Economics &Treatment Bill Brieger | 31 Oct 2013 07:48 am

Household cost of treating fevers in Ghana

Researchers at the Dodowa Health Research Center and the other centers affiliated with Ghana’s Ministry of Health/Ghana Health Service have shared with us their findings and concerns about the costs of treating malaria and febrile illness in Ghana.  We can see that despite efforts to reduce costs through such efforts as the Affordable Medicines Facility malaria (AMFm), households are burdened when malaria strikes.  Alexander A. A. Nartey, Patricia Akweongo, Elizabeth Awini1, Maxwell Darlaba, Theresa Tawiah, Jonas Akpakli, Doris Sarpong, Christine Clerk, Martin Adjuik, Moses Aikins, Fred Binka and Margaret Gyapong explain in more detail below.

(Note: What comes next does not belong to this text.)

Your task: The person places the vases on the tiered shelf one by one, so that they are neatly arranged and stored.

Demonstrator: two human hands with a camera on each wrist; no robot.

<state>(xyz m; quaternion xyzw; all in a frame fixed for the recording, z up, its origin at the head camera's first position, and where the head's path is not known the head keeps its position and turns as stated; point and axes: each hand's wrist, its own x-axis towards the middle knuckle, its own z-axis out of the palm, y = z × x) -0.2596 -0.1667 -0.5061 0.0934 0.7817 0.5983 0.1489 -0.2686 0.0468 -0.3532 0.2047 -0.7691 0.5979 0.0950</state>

AMFm certified quality drugs available in Chemical Seller Shops in Ghana

AMFm certified quality drugs available in Chemical Seller Shops in Ghana

The burden of malaria seems to be reducing globally but sub-Saharan African countries continue to bear the greater burden of the disease considering the economic burden on the households. Malaria continues to be the number one cause of morbidity and mortality in Ghana. The household cost burden of malaria is both direct and indirect costs.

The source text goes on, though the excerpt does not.